[Stored items]
------------------------------------------------

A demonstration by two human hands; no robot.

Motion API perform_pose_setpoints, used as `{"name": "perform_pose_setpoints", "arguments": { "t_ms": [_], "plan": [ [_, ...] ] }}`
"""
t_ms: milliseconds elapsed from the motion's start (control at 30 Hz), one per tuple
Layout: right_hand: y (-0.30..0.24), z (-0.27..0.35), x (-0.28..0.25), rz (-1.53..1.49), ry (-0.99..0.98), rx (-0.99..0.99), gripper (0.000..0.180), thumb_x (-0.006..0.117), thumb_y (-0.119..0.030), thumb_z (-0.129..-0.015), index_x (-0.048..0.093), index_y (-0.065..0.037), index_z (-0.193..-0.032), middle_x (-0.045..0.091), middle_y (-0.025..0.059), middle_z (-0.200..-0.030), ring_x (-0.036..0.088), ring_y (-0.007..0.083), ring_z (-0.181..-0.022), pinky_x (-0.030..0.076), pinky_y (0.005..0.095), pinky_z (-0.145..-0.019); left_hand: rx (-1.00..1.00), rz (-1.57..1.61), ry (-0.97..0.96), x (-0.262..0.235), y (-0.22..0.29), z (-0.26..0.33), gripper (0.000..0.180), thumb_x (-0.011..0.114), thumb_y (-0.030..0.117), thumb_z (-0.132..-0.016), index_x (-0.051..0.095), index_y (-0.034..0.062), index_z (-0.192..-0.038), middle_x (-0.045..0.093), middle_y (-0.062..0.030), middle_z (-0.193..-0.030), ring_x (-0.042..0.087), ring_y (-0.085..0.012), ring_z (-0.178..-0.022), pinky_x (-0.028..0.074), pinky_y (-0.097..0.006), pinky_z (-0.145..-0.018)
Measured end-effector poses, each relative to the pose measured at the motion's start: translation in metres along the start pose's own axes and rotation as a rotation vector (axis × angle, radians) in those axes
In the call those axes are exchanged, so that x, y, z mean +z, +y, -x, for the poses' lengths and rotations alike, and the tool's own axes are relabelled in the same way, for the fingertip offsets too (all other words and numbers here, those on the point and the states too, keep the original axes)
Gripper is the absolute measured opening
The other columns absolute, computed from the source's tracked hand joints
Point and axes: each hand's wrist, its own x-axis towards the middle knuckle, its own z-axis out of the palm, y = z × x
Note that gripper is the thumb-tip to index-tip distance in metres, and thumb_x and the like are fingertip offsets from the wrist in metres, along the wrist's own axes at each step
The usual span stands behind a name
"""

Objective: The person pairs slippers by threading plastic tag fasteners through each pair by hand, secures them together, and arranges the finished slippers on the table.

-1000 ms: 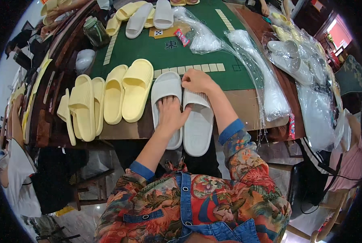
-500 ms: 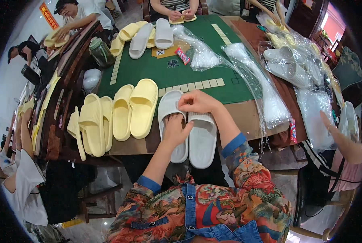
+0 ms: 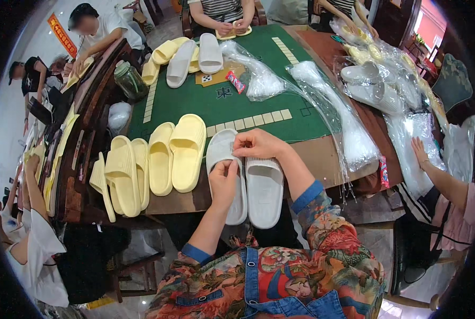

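Note:
A pair of grey slippers stands side by side at the table's near edge, toes away from me: the left slipper [image 3: 239,199] and the right slipper [image 3: 265,194]. My left hand [image 3: 223,183] is at the rear edge of the left slipper's strap, its fingers curled and thumb and forefinger pressed together. Pinched fingers of my right hand [image 3: 258,144] are at the inner side of that same strap, with the wrist above the right slipper. Anything between either hand's fingertips is too small to make out.
Left of the grey pair are several yellow slippers [image 3: 188,154], some on their sides. More slippers [image 3: 180,64] lie farther back. Clear plastic strands [image 3: 357,138] in bundles cross the green mat [image 3: 195,101]. Bagged slippers [image 3: 378,95] are at right, near another person's hand [image 3: 421,154]. A jar [image 3: 130,80] stands left.
My left hand has drawn its fingers out from under the left slipper's strap and now pinches at its edge. My right hand stays at the strap. The view has shifted slightly.

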Motion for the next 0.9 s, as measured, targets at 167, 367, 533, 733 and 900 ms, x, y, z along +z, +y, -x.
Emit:
{"name": "perform_pose_setpoints", "arguments": {
  "t_ms": [167,367,533,733,900],
  "plan": [
    [0.009,-0.001,0.002,-0.174,0.044,0.034,0.014,0.065,-0.017,-0.078,0.060,-0.004,-0.079,0.059,-0.0012,-0.071,0.051,0.0068,-0.066,0.042,0.0236,-0.062,-0.015,0.082,-0.018,-0.003,-0.004,-0.003,0.011,0.057,0.009,-0.085,0.059,-0.0010,-0.083,0.058,-0.0010,-0.075,0.051,-0.0061,-0.068,0.042,-0.020,-0.063],
    [-0.007,-0.001,0.006,-0.014,0.150,0.142,0.010,0.062,-0.012,-0.081,0.059,-0.003,-0.081,0.058,-0.0016,-0.072,0.050,0.0049,-0.068,0.042,0.0210,-0.062,-0.069,0.227,-0.205,-0.021,0.001,-0.005,0.011,0.052,0.008,-0.086,0.059,0.0008,-0.083,0.062,-0.0039,-0.079,0.055,-0.0103,-0.073,0.042,-0.024,-0.074],
    [-0.058,0.014,0.024,0.434,0.205,0.108,0.032,0.071,-0.027,-0.070,0.063,-0.002,-0.088,0.063,0.0071,-0.079,0.059,0.0182,-0.071,0.046,0.0296,-0.065,-0.025,0.433,-0.261,-0.019,-0.015,-0.008,0.015,0.050,0.010,-0.089,0.059,-0.0006,-0.090,0.062,-0.0052,-0.087,0.057,-0.0104,-0.080,0.044,-0.024,-0.077],
    [-0.052,0.024,0.043,0.370,0.291,0.209,0.036,0.073,-0.021,-0.069,0.060,-0.005,-0.099,0.058,0.0005,-0.081,0.047,0.0096,-0.063,0.040,0.0237,-0.056,-0.045,0.583,-0.317,-0.018,-0.004,-0.005,0.017,0.048,0.011,-0.091,0.058,-0.0012,-0.098,0.060,-0.0055,-0.095,0.056,-0.0105,-0.087,0.043,-0.023,-0.080],
    [-0.036,0.024,0.042,0.147,0.320,0.334,0.029,0.074,-0.014,-0.069,0.061,-0.004,-0.093,0.058,-0.0029,-0.078,0.047,0.0037,-0.063,0.040,0.0197,-0.055,0.098,0.451,-0.259,-0.012,-0.008,0.002,0.019,0.051,0.010,-0.089,0.057,-0.0013,-0.104,0.057,-0.0064,-0.103,0.056,-0.0108,-0.089,0.043,-0.023,-0.083]
  ]
}}
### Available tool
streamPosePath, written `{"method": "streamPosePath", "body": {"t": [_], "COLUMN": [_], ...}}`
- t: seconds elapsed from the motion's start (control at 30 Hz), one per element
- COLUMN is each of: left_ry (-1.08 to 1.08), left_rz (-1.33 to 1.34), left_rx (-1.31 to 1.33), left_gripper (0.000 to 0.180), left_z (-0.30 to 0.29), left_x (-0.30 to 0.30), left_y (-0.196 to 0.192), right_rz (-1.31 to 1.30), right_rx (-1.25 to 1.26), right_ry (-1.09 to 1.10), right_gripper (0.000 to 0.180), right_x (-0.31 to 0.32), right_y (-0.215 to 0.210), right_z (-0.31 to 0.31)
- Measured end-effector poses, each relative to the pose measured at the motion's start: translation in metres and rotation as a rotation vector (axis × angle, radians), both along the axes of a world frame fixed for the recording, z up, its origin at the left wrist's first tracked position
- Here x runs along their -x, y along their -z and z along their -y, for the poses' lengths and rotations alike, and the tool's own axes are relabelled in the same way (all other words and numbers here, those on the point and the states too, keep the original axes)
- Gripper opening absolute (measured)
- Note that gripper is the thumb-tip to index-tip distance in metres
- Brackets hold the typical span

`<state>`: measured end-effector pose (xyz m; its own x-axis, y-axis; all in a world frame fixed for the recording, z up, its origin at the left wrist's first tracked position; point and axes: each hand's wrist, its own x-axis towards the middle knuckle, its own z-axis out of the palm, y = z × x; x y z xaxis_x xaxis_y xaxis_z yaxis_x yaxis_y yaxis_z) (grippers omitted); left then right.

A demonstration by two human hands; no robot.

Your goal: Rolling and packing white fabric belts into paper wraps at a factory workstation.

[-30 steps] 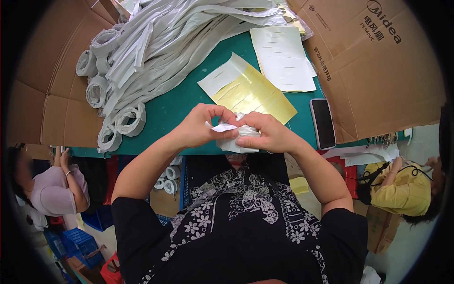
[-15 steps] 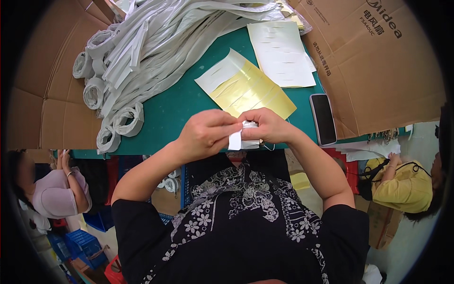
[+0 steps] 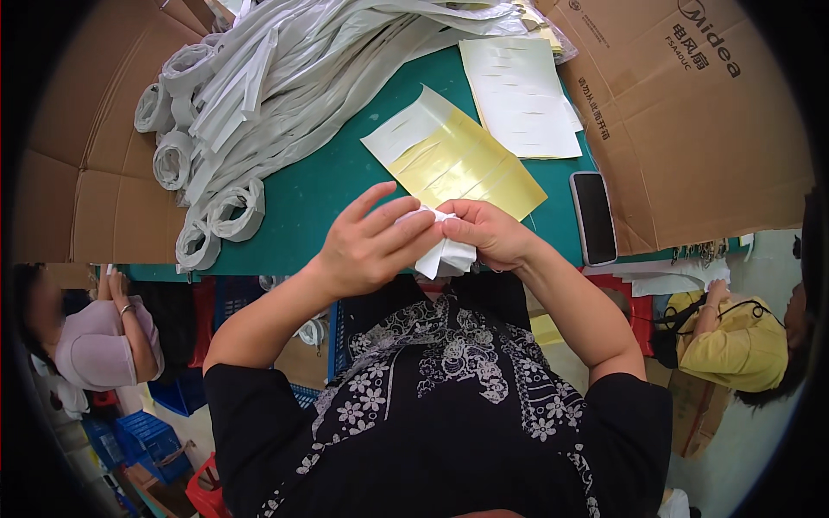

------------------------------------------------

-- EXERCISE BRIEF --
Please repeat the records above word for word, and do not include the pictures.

-- RESPONSE FOR THIS EXERCISE --
A demonstration by two human hands; no robot.

Motion API perform_pose_setpoints, used as `{"name": "perform_pose_setpoints", "arguments": { "t_ms": [_], "plan": [ [_, ...] ] }}`
"""
t_ms: milliseconds elapsed from the motion's start (control at 30 Hz), one per tuple
Layout: right_hand: y (-0.30..0.24), z (-0.27..0.35), x (-0.28..0.25), rz (-1.53..1.49), ry (-0.99..0.98), rx (-0.99..0.99), gripper (0.000..0.180), thumb_x (-0.006..0.117), thumb_y (-0.119..0.030), thumb_z (-0.129..-0.015), index_x (-0.048..0.093), index_y (-0.065..0.037), index_z (-0.193..-0.032), middle_x (-0.045..0.091), middle_y (-0.025..0.059), middle_z (-0.200..-0.030), ring_x (-0.036..0.088), ring_y (-0.007..0.083), ring_z (-0.181..-0.022), pinky_x (-0.030..0.076), pinky_y (0.005..0.095), pinky_z (-0.145..-0.019); left_hand: rx (-1.00..1.00), rz (-1.57..1.61), ry (-0.97..0.96), x (-0.262..0.235), y (-0.22..0.29), z (-0.26..0.33), gripper (0.000..0.180), thumb_x (-0.011..0.114), thumb_y (-0.030..0.117), thumb_z (-0.132..-0.016), index_x (-0.051..0.095), index_y (-0.034..0.062), index_z (-0.192..-0.038), middle_x (-0.045..0.093), middle_y (-0.062..0.030), middle_z (-0.193..-0.030), ring_x (-0.042..0.087), ring_y (-0.085..0.012), ring_z (-0.178..-0.022), pinky_x (-0.028..0.074), pinky_y (-0.097..0.006), pinky_z (-0.145..-0.018)
Measured end-effector poses, each relative to the pose measured at the motion's start: translation in metres along the start pose's own axes and rotation as a rotation vector (axis × angle, radians) in those axes
In the call those axes are exchanged, so that x, y, z mean +z, +y, -x, for the poses' lengths and rotations alike, and the tool's own axes are relabelled in the same way, for the fingertip offsets too (all other words and numbers here, those on the point and the states too, keep the original axes)
Gripper is the absolute measured opening
The other columns absolute, computed from the source's tracked hand joints
Point and axes: each hand's wrist, its own x-axis towards the middle knuckle, its own z-axis out of the palm, y = z × x
Note that gripper is the thumb-tip to index-tip distance in metres, and thumb_x and the like are fingertip offsets from the wrist in metres, along the wrist's own axes at each step
The usual span stands behind a name
"""

Objective: The person pairs slippers by threading plastic tag fasteners through each pair by hand, secures them together, and arranges the finished slippers on the table.

-1000 ms: 
-500 ms: 
+0 ms: 

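Note:
A pair of grey slippers stands side by side at the table's near edge, toes away from me: the left slipper [image 3: 239,199] and the right slipper [image 3: 265,194]. My left hand [image 3: 223,183] is at the rear edge of the left slipper's strap, its fingers curled and thumb and forefinger pressed together. Pinched fingers of my right hand [image 3: 258,144] are at the inner side of that same strap, with the wrist above the right slipper. Anything between either hand's fingertips is too small to make out.
Left of the grey pair are several yellow slippers [image 3: 188,154], some on their sides. More slippers [image 3: 180,64] lie farther back. Clear plastic strands [image 3: 357,138] in bundles cross the green mat [image 3: 195,101]. Bagged slippers [image 3: 378,95] are at right, near another person's hand [image 3: 421,154]. A jar [image 3: 130,80] stands left.
My left hand has drawn its fingers out from under the left slipper's strap and now pinches at its edge. My right hand stays at the strap. The view has shifted slightly.
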
Motion for the next 0.9 s, as measured, targets at 167, 367, 533, 733 and 900 ms, x, y, z along +z, +y, -x.
Emit:
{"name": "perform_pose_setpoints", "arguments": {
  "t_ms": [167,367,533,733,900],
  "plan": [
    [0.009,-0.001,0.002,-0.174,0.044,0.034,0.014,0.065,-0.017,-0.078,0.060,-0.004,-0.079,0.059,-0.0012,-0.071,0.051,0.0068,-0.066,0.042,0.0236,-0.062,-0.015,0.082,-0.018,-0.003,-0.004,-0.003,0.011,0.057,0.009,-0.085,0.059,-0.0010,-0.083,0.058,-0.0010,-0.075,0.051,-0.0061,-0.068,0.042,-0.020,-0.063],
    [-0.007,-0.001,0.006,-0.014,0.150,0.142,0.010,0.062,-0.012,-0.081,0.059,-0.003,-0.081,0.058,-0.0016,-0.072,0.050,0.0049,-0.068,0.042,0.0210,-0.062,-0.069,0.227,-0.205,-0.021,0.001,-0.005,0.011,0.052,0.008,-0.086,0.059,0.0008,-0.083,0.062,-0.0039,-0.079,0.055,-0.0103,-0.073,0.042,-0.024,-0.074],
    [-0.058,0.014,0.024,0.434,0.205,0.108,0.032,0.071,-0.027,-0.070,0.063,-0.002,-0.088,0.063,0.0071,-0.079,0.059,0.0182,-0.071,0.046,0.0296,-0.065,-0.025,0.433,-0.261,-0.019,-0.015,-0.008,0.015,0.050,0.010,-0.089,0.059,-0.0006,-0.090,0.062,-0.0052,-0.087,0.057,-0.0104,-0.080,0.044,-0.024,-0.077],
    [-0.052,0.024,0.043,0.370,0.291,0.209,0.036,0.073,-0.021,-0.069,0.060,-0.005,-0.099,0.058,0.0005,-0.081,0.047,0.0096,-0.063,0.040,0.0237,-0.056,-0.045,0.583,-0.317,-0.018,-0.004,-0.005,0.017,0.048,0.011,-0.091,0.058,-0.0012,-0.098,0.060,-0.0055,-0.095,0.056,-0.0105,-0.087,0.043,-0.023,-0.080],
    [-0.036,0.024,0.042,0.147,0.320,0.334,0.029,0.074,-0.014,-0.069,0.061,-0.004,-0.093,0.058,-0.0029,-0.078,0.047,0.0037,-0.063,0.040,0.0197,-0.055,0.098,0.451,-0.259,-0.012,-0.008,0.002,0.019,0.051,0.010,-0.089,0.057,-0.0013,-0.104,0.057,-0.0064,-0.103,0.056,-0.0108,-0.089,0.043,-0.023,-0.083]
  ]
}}
### Available tool
streamPosePath, written `{"method": "streamPosePath", "body": {"t": [_], "COLUMN": [_], ...}}`
- t: seconds elapsed from the motion's start (control at 30 Hz), one per element
- COLUMN is each of: left_ry (-1.08 to 1.08), left_rz (-1.33 to 1.34), left_rx (-1.31 to 1.33), left_gripper (0.000 to 0.180), left_z (-0.30 to 0.29), left_x (-0.30 to 0.30), left_y (-0.196 to 0.192), right_rz (-1.31 to 1.30), right_rx (-1.25 to 1.26), right_ry (-1.09 to 1.10), right_gripper (0.000 to 0.180), right_x (-0.31 to 0.32), right_y (-0.215 to 0.210), right_z (-0.31 to 0.31)
- Measured end-effector poses, each relative to the pose measured at the motion's start: translation in metres and rotation as a rotation vector (axis × angle, radians), both along the axes of a world frame fixed for the recording, z up, its origin at the left wrist's first tracked position
- Here x runs along their -x, y along their -z and z along their -y, for the poses' lengths and rotations alike, and the tool's own axes are relabelled in the same way (all other words and numbers here, those on the point and the states too, keep the original axes)
- Gripper opening absolute (measured)
- Note that gripper is the thumb-tip to index-tip distance in metres
- Brackets hold the typical span

`<state>`: measured end-effector pose (xyz m; its own x-axis, y-axis; all in a world frame fixed for the recording, z up, its origin at the left wrist's first tracked position; point and axes: each hand's wrist, its own x-axis towards the middle knuckle, its own z-axis out of the palm, y = z × x; x y z xaxis_x xaxis_y xaxis_z yaxis_x yaxis_y yaxis_z) (grippers omitted); left then right.

A demonstration by two human hands; no robot.

Your goal: Rolling and packing white fabric belts into paper wraps at a factory workstation.

[-30 steps] 
[-15 steps] 
[+0 steps] 

The output contains nothing more.